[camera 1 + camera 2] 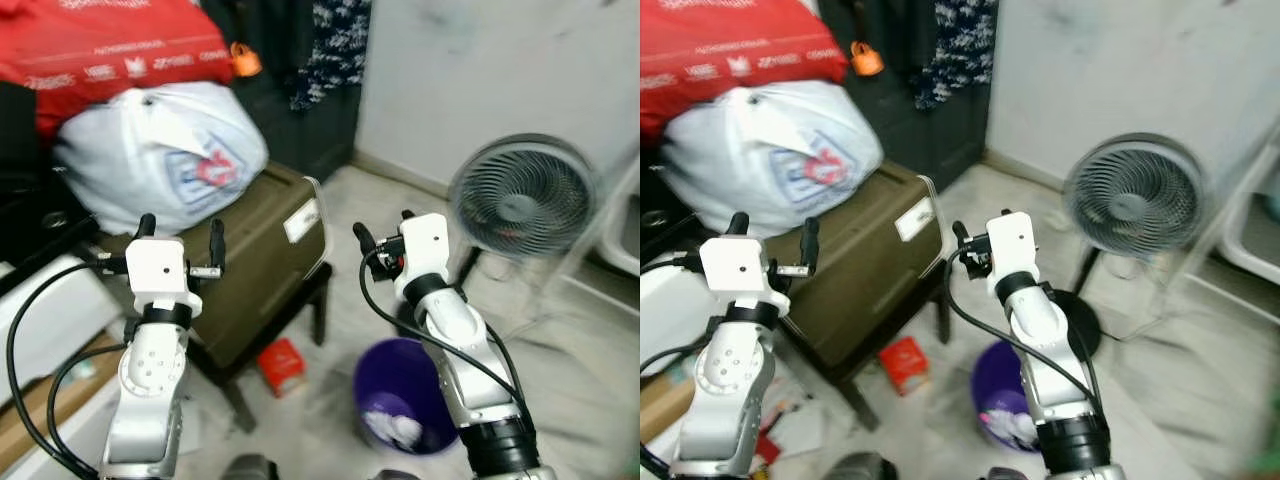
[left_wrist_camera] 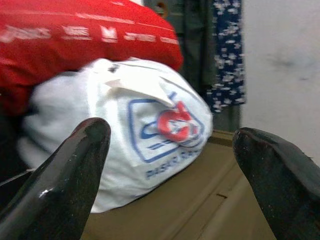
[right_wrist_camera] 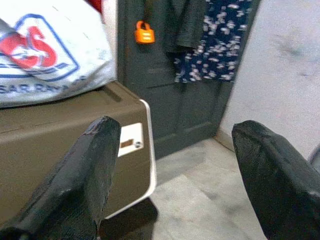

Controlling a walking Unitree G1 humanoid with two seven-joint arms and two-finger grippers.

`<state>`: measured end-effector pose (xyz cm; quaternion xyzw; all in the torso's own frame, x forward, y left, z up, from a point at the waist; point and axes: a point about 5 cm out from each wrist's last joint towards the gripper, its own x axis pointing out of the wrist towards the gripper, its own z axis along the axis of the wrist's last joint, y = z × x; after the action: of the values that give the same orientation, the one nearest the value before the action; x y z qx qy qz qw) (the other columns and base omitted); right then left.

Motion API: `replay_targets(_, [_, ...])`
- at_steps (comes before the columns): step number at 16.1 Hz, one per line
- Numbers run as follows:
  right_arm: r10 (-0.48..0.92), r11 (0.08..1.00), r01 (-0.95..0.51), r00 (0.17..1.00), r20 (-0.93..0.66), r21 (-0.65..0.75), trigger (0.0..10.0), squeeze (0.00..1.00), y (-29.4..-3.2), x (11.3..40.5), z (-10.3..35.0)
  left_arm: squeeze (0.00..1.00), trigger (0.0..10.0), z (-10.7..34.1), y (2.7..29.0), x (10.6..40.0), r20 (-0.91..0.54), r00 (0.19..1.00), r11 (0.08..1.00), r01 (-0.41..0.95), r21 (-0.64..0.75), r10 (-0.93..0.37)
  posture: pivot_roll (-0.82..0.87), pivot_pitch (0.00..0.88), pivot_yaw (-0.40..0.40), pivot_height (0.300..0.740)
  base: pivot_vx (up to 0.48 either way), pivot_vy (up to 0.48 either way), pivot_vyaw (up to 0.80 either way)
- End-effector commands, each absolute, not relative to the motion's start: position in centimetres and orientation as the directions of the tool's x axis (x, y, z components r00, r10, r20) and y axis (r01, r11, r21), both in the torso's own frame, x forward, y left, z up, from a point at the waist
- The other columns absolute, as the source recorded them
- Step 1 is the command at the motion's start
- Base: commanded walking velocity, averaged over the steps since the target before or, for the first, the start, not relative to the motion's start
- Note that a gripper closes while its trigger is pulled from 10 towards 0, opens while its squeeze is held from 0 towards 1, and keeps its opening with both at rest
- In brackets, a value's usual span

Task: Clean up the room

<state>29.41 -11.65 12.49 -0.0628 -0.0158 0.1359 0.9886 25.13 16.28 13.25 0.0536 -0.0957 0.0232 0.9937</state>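
Pale tiled floor (image 1: pixel 560 350), scuffed. On it: purple bin (image 1: pixel 400 390) with white scraps inside, red carton (image 1: pixel 281 366) just beside the dark table (image 1: pixel 300 305) leg, standing fan (image 1: pixel 522 200) by the wall on its round black base. Table carries an olive-brown case (image 1: pixel 262 255) with a white label on its end. White printed bag (image 1: pixel 165 150) lies on the case; red bag (image 1: pixel 110 50) rests above it, touching
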Motion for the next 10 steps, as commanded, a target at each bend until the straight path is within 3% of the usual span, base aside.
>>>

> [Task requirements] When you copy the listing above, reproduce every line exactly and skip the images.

> [Task response]
[camera 1 + camera 2] 
[left_wrist_camera] 
[right_wrist_camera] 

Controlling a walking Unitree G1 humanoid with two seven-joint arms and two-finger grippers.

`<state>`: measured end-effector pose (xyz cm; quaternion xyzw; all in the torso's own frame, x forward, y left, z up, from a point at the waist; point and axes: a point about 5 cm out from each wrist's last joint towards the gripper, its own x axis pointing out of the wrist towards the gripper, its own z axis along the axis of the wrist's last joint, y = z × x; after the action: of the values that give the same orientation, the one nearest the value before the action; x y z qx qy qz qw) (the other columns and base omitted); right then left.

Motion API: `replay_targets(_, [_, ...])`
- at_steps (comes before the columns): step number at 16.1 Hz, one per line
- Numbers run as follows:
  right_arm: r10 (-0.48..0.92), r11 (0.08..1.00), r01 (-0.95..0.51), r00 (0.17..1.00), r20 (-0.93..0.66), r21 (-0.65..0.75), trigger (0.0..10.0), squeeze (0.00..1.00), y (-29.4..-3.2), x (11.3..40.5), z (-10.3..35.0)
  left_arm: squeeze (0.00..1.00), trigger (0.0..10.0), z (-10.7..34.1), y (2.7..29.0), x (10.6..40.0), r20 (-0.91..0.54), r00 (0.19..1.00), r11 (0.08..1.00), r01 (-0.41..0.95), r21 (-0.64..0.75), r10 (-0.93..0.37)
  posture: pivot_roll (-0.82..0.87), pivot_pitch (0.00..0.88), pivot_yaw (-0.40..0.40), pivot_height (0.300..0.740)
  base: pivot_vx (up to 0.48 either way), pivot_vy (up to 0.48 either way), pivot_vyaw (up to 0.80 either way)
- End-effector commands, each absolute, not relative to the motion's start: position in centimetres and orientation as the directions of the tool's x axis (x, y, z components r00, r10, r20) and y axis (r01, r11, r21), both in the torso's own frame, x forward, y left, z up, from a point at the waist
- The other columns absolute, as the source recorded them
- Step 1 is the command at the motion's start
- Base: commanded walking velocity, averaged over the steps since the target before or, for the first, the start, not relative to the motion's start
- Note that a gripper closes while its trigger is pulled from 10 towards 0, opens while its squeeze is held from 0 towards 1, and keeps its opening with both at rest
- In brackets, a value's usual span

Task: Clean up the room

<state>29.41 -11.65 12.49 -0.0628 -0.0158 0.1359 0.9886 25.13 16.28 13.25 0.0536 -0.0957 0.0232 0.9937</state>
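Pale tiled floor (image 1: pixel 560 350), scuffed. On it: purple bin (image 1: pixel 400 390) with white scraps inside, red carton (image 1: pixel 281 366) just beside the dark table (image 1: pixel 300 305) leg, standing fan (image 1: pixel 522 200) by the wall on its round black base. Table carries an olive-brown case (image 1: pixel 262 255) with a white label on its end. White printed bag (image 1: pixel 165 150) lies on the case; red bag (image 1: pixel 110 50) rests above it, touching
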Motion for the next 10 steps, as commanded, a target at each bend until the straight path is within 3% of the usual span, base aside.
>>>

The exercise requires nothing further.